What you need to do. Print every line below without adding or leaving out a single word.

Records from a dataset:
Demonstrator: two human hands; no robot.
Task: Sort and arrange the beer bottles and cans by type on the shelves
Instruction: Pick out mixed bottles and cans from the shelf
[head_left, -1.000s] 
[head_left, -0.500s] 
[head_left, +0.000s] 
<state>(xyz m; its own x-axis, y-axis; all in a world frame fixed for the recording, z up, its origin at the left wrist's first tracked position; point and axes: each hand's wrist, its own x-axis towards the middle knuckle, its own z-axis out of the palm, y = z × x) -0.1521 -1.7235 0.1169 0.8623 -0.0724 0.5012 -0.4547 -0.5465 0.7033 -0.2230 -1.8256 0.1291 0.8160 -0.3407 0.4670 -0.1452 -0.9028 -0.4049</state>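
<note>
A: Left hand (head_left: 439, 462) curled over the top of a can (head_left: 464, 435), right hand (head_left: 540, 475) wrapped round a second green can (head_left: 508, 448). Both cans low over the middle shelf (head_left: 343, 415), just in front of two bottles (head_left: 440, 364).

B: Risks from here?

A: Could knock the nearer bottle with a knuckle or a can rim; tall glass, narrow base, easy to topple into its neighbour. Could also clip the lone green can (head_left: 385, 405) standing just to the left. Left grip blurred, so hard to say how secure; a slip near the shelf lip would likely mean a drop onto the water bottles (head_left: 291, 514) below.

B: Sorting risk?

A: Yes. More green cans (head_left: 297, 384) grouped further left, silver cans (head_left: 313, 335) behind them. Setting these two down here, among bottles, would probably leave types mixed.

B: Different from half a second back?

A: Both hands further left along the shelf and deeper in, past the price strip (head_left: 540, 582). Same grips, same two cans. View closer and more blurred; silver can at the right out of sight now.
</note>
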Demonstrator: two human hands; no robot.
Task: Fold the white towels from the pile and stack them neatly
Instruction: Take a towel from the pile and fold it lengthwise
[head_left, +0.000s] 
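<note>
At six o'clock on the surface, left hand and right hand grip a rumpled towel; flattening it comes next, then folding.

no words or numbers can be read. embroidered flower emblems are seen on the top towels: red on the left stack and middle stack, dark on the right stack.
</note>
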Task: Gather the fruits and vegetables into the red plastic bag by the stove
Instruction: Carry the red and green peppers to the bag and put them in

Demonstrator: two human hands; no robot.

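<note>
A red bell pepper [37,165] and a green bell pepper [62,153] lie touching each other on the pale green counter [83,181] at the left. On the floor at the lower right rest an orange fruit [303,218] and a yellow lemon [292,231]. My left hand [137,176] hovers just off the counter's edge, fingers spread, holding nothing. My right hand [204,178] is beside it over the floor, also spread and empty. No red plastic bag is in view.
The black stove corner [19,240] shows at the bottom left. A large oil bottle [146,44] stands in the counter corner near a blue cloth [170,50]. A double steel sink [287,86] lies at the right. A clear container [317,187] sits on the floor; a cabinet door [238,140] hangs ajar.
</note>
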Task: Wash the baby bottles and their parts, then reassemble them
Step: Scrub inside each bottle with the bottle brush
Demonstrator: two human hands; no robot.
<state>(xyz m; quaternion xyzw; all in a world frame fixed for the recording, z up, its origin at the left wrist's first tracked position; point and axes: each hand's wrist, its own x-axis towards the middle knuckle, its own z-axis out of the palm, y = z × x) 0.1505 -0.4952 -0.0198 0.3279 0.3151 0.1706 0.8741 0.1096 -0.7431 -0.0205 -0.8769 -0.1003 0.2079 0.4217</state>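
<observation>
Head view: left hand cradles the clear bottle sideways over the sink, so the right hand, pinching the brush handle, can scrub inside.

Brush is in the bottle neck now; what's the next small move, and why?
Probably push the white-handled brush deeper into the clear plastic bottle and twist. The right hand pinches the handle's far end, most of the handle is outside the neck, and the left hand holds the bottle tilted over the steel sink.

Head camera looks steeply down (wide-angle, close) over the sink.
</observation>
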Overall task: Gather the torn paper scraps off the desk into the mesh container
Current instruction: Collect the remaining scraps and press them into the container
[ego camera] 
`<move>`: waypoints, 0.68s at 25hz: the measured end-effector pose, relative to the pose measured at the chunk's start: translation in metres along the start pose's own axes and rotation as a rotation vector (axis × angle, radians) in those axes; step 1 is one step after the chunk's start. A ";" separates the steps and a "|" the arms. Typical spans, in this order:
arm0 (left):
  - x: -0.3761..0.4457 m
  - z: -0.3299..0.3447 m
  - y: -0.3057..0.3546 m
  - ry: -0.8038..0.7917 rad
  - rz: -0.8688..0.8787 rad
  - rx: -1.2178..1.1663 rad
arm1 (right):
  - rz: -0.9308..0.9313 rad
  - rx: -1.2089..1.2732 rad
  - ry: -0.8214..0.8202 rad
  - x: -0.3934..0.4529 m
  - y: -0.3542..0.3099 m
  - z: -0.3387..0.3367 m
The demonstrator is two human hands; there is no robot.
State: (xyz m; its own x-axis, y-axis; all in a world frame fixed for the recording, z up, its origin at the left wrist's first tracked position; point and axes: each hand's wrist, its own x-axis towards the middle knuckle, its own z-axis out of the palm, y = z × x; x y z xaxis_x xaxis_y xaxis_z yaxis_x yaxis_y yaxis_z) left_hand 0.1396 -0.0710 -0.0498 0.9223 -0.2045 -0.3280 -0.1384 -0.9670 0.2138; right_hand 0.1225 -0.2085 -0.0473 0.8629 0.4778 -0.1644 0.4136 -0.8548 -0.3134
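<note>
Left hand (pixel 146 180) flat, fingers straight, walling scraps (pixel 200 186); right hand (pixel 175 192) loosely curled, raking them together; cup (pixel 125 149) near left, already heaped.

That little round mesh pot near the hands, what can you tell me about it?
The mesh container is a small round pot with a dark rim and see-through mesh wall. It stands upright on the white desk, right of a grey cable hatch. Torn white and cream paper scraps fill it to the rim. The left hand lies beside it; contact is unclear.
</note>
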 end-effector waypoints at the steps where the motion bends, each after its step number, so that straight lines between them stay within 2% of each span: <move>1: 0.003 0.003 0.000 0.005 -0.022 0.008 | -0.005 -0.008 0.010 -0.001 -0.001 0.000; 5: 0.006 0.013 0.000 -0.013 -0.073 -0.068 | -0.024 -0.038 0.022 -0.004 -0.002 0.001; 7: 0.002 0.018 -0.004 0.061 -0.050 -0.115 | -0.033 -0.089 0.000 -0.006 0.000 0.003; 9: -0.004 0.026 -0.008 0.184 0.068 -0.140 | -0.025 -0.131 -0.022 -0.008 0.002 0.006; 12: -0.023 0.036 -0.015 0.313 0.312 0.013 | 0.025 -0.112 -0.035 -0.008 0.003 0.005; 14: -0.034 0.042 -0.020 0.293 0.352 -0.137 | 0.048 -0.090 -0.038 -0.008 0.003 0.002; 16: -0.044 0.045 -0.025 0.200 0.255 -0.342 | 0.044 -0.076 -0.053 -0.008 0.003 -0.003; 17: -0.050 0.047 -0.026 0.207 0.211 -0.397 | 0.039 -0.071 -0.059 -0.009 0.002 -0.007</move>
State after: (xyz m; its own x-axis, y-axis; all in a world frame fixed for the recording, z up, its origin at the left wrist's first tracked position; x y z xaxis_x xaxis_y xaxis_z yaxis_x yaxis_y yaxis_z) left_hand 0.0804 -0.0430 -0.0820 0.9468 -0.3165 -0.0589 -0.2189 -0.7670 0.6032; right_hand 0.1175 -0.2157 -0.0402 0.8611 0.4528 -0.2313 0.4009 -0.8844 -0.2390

Completed exercise.
Demonstrator: two human hands; no robot.
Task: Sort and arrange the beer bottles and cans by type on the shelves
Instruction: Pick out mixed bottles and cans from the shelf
[head_left, -1.000s] 
[head_left, -0.500s] 
[head_left, +0.000s] 
<state>(xyz m; its own x-axis, y-axis; all in a world frame fixed for the recording, z up, its origin at the left wrist's first tracked position; point and axes: each hand's wrist, its own x-axis towards the middle knuckle, its own z-axis out of the palm, y = z × x) -0.1521 -1.7235 0.1169 0.8623 -0.0724 0.5012 -0.4547 -0.5465 0.7033 -0.2230 -1.8256 0.1291 0.8160 -0.3407 0.4670 -0.1452 -0.9028 -0.4049</state>
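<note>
A: Left hand (head_left: 439, 462) curled over the top of a can (head_left: 464, 435), right hand (head_left: 540, 475) wrapped round a second green can (head_left: 508, 448). Both cans low over the middle shelf (head_left: 343, 415), just in front of two bottles (head_left: 440, 364).

B: Risks from here?

A: Could knock the nearer bottle with a knuckle or a can rim; tall glass, narrow base, easy to topple into its neighbour. Could also clip the lone green can (head_left: 385, 405) standing just to the left. Left grip blurred, so hard to say how secure; a slip near the shelf lip would likely mean a drop onto the water bottles (head_left: 291, 514) below.

B: Sorting risk?

A: Yes. More green cans (head_left: 297, 384) grouped further left, silver cans (head_left: 313, 335) behind them. Setting these two down here, among bottles, would probably leave types mixed.

B: Different from half a second back?

A: Both hands further left along the shelf and deeper in, past the price strip (head_left: 540, 582). Same grips, same two cans. View closer and more blurred; silver can at the right out of sight now.
</note>
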Demonstrator: two human hands; no robot.
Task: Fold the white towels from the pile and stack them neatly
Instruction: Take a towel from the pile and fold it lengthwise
[head_left, +0.000s] 
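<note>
At six o'clock on the surface, left hand and right hand grip a rumpled towel; flattening it comes next, then folding.

no words or numbers can be read. embroidered flower emblems are seen on the top towels: red on the left stack and middle stack, dark on the right stack.
</note>
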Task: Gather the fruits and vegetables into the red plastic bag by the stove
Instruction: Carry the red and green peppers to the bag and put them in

Demonstrator: two human hands; no robot.

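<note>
A red bell pepper [37,165] and a green bell pepper [62,153] lie touching each other on the pale green counter [83,181] at the left. On the floor at the lower right rest an orange fruit [303,218] and a yellow lemon [292,231]. My left hand [137,176] hovers just off the counter's edge, fingers spread, holding nothing. My right hand [204,178] is beside it over the floor, also spread and empty. No red plastic bag is in view.
The black stove corner [19,240] shows at the bottom left. A large oil bottle [146,44] stands in the counter corner near a blue cloth [170,50]. A double steel sink [287,86] lies at the right. A clear container [317,187] sits on the floor; a cabinet door [238,140] hangs ajar.
</note>
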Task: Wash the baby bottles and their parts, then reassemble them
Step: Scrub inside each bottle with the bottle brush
Demonstrator: two human hands; no robot.
<state>(xyz m; quaternion xyzw; all in a world frame fixed for the recording, z up, its origin at the left wrist's first tracked position; point and axes: each hand's wrist, its own x-axis towards the middle knuckle, its own z-axis out of the palm, y = z × x) 0.1505 -0.4952 -0.0198 0.3279 0.3151 0.1706 0.8741 0.1096 -0.7431 -0.0205 -0.8769 -0.1003 0.2079 0.4217</state>
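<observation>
Head view: left hand cradles the clear bottle sideways over the sink, so the right hand, pinching the brush handle, can scrub inside.

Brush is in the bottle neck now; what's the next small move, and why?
Probably push the white-handled brush deeper into the clear plastic bottle and twist. The right hand pinches the handle's far end, most of the handle is outside the neck, and the left hand holds the bottle tilted over the steel sink.

Head camera looks steeply down (wide-angle, close) over the sink.
</observation>
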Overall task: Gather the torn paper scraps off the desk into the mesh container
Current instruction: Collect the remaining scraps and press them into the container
[ego camera] 
`<move>`: waypoints, 0.68s at 25hz: the measured end-effector pose, relative to the pose measured at the chunk's start: translation in metres along the start pose's own axes and rotation as a rotation vector (axis × angle, radians) in those axes; step 1 is one step after the chunk's start. A ";" separates the steps and a "|" the arms. Typical spans, in this order:
arm0 (left):
  - x: -0.3761..0.4457 m
  - z: -0.3299..0.3447 m
  - y: -0.3057..0.3546 m
  - ry: -0.8038..0.7917 rad
  - rz: -0.8688..0.8787 rad
  - rx: -1.2178..1.1663 rad
arm1 (right):
  - rz: -0.9308..0.9313 rad
  - rx: -1.2089..1.2732 rad
  - ry: -0.8214..0.8202 rad
  - x: -0.3934..0.4529 m
  - y: -0.3542..0.3099 m
  - z: -0.3387..0.3367 m
The demonstrator is two human hands; there is no robot.
State: (xyz m; its own x-axis, y-axis; all in a world frame fixed for the recording, z up, its origin at the left wrist's first tracked position; point and axes: each hand's wrist, its own x-axis towards the middle knuckle, its own z-axis out of the palm, y = z × x; x y z xaxis_x xaxis_y xaxis_z yaxis_x yaxis_y yaxis_z) left_hand 0.1396 -0.0710 -0.0498 0.9223 -0.2045 -0.3280 -0.1384 -0.9670 0.2138; right_hand 0.1225 -0.2085 -0.0473 0.8629 0.4778 -0.1644 0.4136 -0.8548 -0.3134
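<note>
Left hand (pixel 146 180) flat, fingers straight, walling scraps (pixel 200 186); right hand (pixel 175 192) loosely curled, raking them together; cup (pixel 125 149) near left, already heaped.

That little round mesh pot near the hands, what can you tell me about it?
The mesh container is a small round pot with a dark rim and see-through mesh wall. It stands upright on the white desk, right of a grey cable hatch. Torn white and cream paper scraps fill it to the rim. The left hand lies beside it; contact is unclear.
</note>
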 end-effector waypoints at the steps where the motion bends, each after its step number, so that straight lines between them stay within 2% of each span: <move>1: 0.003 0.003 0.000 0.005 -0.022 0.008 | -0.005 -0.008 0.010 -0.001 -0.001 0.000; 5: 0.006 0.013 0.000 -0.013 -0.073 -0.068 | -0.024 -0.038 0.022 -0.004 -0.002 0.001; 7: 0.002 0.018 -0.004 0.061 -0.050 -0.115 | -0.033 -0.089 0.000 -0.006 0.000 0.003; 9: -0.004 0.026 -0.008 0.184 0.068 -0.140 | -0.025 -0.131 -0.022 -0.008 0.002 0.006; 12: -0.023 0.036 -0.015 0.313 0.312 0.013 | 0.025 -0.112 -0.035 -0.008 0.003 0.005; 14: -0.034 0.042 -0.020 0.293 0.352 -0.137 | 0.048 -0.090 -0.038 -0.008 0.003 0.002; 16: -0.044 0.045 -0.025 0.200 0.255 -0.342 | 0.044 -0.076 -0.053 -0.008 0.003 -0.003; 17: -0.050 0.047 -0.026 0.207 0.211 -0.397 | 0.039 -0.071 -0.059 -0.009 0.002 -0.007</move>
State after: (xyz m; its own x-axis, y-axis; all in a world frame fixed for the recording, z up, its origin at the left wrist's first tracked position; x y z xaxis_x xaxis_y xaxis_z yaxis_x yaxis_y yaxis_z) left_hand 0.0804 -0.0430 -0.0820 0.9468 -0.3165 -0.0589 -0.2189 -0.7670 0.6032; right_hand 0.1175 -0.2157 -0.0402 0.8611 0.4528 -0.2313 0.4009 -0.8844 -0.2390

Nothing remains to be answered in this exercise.